One major series came to a triumphant close, as David Anthony Durham's The Sacred Band wrapped up his Acacia epic fantasy trilogy with grace and generosity. Another series kicked off in style: Kameron Hurley's intense novels, God's War and Infidel, were together the most compelling debut of the year, the work of a writer who combines the best of Richard Morgan and Gwyneth Jones. Helen Oyeyemi's Mr Fox and Nina Allan's The Silver Wind both made excellent use of the novel-in-stories form, the former a commentary on gender representation in literature that is alternately sharp and subtle, the latter a restrained yet haunting suite about the gaps that can define a life. Joan Slonczewski's The Highest Frontier—shamefully, the first work I've read by her—is the best hard SF novel I read this year, a wonderful evocation of the university experience, and a fundamentally serious political novel. If you find its portrayal of society's elite a little optimistic, turn instead to Adam Roberts's caustic By Light Alone, a timely novel about inequality that leaves few assumptions un-punctured. And for a book that does it all, pick up a copy of Geoff Ryman's Paradise Tales, a long-overdue collection of brilliantly radical stories told in beautifully precise sentences.

Some additional context. I read 56 books last year, down from 69 a couple of years ago and 84 a couple of years before that; my lowest total for quite a while, in fact. Of those 56, 54% were by women, and 9% by people of colour; 13% were queer books (defined as books with significant queer content, since details of authors' sexuality are not readily available to me); 41% were by British writers, and 43% by Americans, with the bulk of the rest being from other anglophone countries (must read more translations in 2012); 55% were published as "genre", 27% as "mainstream" and 13% as "YA"; but 85% were in some way speculative fiction (or, in the case of the 5% non-fiction, related to sf). Only 50% of the books were first published in 2011, which surprised me until I remembered that several of the reviews I've written this year, including my pieces here on The Best of Kim Stanley Robinson, The Colony by Jillian Weise, and Warm Bodies by Isaac Marion, were of books published in 2010. Because I tend to read non-fiction and short fiction collections quite slowly, in bits and pieces in between a diet of novels, there are also another ten or so books I haven't technically finished but feel reasonably comfortable having an opinion on.
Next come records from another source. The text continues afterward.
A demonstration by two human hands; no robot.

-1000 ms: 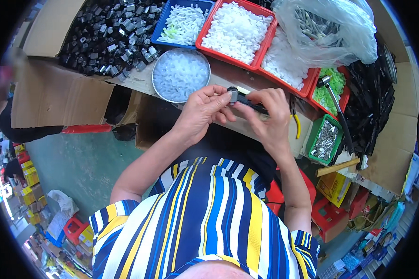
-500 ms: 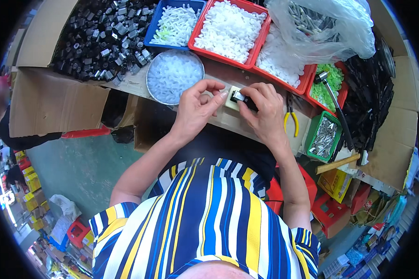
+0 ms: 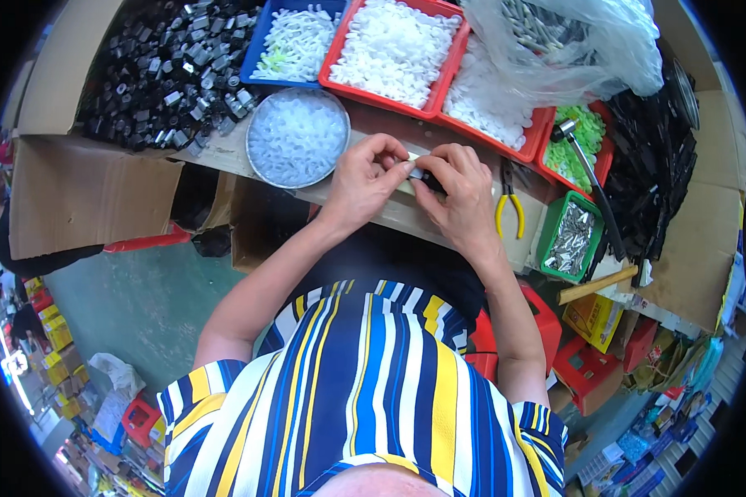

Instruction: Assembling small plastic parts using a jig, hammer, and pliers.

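Note:
My right hand (image 3: 462, 197) is closed round a small black part (image 3: 432, 181) with a shiny end, at the front of the workbench. The part rests over a small cream block (image 3: 405, 188), mostly covered by my fingers. My left hand (image 3: 363, 184) comes in from the other side, thumb and forefinger pinched together right at the part's shiny end. What the left fingertips hold, if anything, is too small to make out. A round dish (image 3: 297, 138) of translucent pieces stands just left of my left hand.
Behind are a heap of black parts (image 3: 170, 70), a blue tray (image 3: 261, 50) and red trays (image 3: 427, 109) of small pieces, and a plastic bag (image 3: 572, 70). Yellow-handled pliers (image 3: 510, 217), a green bin (image 3: 569, 240) of metal pieces and a hammer (image 3: 593, 170) lie right.
My left hand has moved in to the right, its fingertips now meeting the part that my right hand holds. The bench and trays appear slightly farther left in the view.

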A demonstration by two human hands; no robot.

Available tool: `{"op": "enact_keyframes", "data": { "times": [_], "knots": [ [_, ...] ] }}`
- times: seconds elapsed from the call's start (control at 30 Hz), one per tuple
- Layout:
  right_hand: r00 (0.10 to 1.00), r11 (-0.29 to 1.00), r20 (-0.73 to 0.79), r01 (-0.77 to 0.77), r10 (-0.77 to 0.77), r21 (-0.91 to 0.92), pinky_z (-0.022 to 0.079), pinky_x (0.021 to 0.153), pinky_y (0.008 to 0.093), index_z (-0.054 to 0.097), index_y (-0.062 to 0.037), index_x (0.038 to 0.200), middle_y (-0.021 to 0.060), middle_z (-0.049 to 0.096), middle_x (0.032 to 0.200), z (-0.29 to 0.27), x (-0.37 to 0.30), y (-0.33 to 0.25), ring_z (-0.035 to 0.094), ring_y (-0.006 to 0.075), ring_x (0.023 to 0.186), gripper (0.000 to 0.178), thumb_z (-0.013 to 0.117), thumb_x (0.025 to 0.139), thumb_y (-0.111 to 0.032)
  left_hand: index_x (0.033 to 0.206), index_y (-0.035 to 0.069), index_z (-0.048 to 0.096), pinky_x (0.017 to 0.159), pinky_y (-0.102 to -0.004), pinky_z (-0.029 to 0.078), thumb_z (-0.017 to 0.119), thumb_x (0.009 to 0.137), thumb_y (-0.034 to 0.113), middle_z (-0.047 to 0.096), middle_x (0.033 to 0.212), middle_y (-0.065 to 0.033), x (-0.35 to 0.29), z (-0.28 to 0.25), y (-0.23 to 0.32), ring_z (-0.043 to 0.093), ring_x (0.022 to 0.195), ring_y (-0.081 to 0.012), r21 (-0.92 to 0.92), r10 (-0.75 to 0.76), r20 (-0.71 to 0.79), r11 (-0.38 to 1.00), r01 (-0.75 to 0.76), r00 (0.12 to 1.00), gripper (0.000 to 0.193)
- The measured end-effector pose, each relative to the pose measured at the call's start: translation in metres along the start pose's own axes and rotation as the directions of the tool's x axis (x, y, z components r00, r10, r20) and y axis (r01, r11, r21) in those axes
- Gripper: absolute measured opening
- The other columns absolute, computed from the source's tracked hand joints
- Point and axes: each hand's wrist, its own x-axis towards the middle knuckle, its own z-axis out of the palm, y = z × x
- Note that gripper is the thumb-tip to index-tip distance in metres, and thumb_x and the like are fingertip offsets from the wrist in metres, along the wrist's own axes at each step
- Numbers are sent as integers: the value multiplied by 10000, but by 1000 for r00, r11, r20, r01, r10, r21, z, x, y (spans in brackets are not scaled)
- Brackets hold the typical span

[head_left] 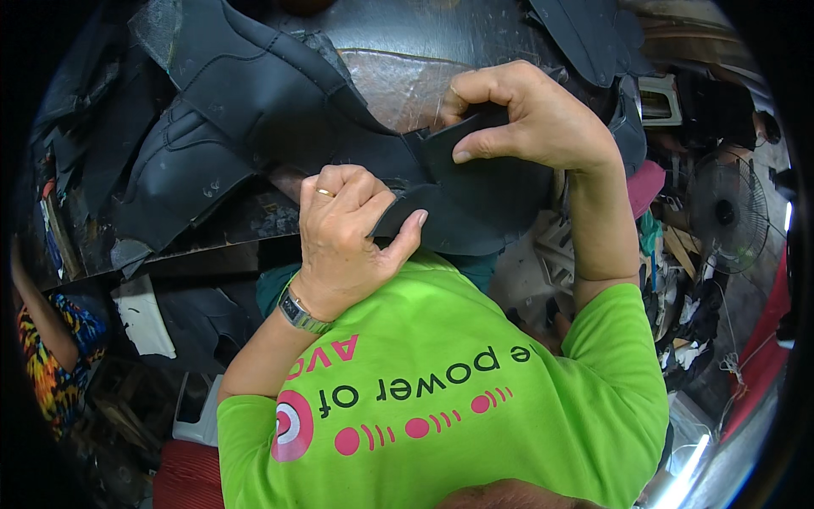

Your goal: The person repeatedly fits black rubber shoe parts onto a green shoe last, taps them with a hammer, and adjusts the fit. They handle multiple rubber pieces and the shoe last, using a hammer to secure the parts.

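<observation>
A black leather shoe upper (487, 199) spans the space between my hands, over the table's near edge. My right hand (543, 119) grips its upper edge, thumb on the near face and curled fingers behind. My left hand (343, 225) is closed on a rounded flap at the left, with the thumb along its edge; the fingertips are hidden. Between the hands, the leather shows a notch and an overlapping seam. Larger stitched black leather pieces (246, 102) lie to the left and run up against the held part.
The dark worktable (398, 34) has a brown worn patch (398, 85). More black pieces (585, 34) lie at far right. A fan (725, 208) stands at the right beside scraps. Another person's arm (47, 322) shows at the left. A white sheet (144, 314) hangs below the table edge.
</observation>
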Motion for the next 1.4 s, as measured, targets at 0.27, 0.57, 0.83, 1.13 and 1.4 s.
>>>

Bill McKibben's Global Warming Reader, for example, which I've mentioned here before and have continued to find useful; or Gary K. Wolfe's reviews collection Sightings, much of which I've previously read in Locus anyway, which is excellent, but makes me think how much the field needs other collections of reviews to provide other historical narratives.
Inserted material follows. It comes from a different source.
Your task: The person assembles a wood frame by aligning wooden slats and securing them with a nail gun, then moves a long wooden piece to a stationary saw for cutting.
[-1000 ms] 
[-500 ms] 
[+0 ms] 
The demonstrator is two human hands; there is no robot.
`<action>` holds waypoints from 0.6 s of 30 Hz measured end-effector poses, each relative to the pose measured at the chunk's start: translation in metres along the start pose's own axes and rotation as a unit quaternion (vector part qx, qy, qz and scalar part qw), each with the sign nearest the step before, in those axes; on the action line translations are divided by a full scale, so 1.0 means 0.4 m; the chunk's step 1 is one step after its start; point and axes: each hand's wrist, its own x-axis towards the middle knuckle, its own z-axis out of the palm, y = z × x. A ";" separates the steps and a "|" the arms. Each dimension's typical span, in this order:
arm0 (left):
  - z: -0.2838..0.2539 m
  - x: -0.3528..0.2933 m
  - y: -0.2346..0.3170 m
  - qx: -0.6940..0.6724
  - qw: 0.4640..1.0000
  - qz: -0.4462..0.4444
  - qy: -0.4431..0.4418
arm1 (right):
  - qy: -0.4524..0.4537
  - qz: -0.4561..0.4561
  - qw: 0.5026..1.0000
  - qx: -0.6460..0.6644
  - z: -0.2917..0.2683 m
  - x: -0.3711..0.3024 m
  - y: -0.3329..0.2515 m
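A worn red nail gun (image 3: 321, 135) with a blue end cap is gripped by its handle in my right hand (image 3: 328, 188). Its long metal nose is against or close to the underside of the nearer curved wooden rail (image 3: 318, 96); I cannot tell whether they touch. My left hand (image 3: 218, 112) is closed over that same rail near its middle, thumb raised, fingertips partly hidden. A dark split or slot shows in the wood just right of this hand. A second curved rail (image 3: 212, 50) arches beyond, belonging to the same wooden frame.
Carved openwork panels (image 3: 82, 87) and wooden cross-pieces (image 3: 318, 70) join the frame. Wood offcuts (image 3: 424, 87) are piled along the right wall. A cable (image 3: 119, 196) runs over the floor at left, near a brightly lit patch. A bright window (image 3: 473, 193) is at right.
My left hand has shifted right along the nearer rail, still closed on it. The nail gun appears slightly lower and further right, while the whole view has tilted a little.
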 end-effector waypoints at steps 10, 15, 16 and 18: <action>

This wasn't a year where there were many more books jostling for places in my end-of-year list, but there are a few others I'd like to briefly mention. Of the pre-2011 books, Rana Dasgupta's Solo stands out; not as brazen and memorable a book as Tokyo Cancelled, which I loved, nor as clearly speculative, but with enviable sweep and beautifully polished. If I'd read it in time, Patrick Ness's A Monster Calls would probably have made the list, for focusing such raw emotional power into such an elegantly constructed tale. The two 2011 novels I had read that nearly made my list, meanwhile, were Jane Rogers' The Testatment of Jessie Lamb, which I still think is impressive, but perhaps a little too single-minded to wholeheartedly recommend, and Justina Robson's Down to the Bone, which wraps up an important series but didn't quite grip me as strongly as some earlier installments. Robson's short story collection Heliotrope, meanwhile, is only not in my best-of-year list because it's on the pile of books I haven't quite finished yet; on the strength of what I have read so far, plus knowledge of stories I've read previously like "Legolas Does the Dishes", it's an excellent collection. On the non-fiction side, I'd also like to highlight two final books: The Wiscon Chronicles 5, edited by Nisi Shawl with the theme of "writing and racial identity", which includes a number of pieces I liked, particularly those by Maurice Broaddus and Maria Velazquez; and David Mitchell: Critical Essays, edited by Sarah Dillon from the proceedings of a small conference, which included sf-literate considerations of Mitchell's work from Nicholas Dunlop, William Stephenson, Baryon Tensor and Dillon herself.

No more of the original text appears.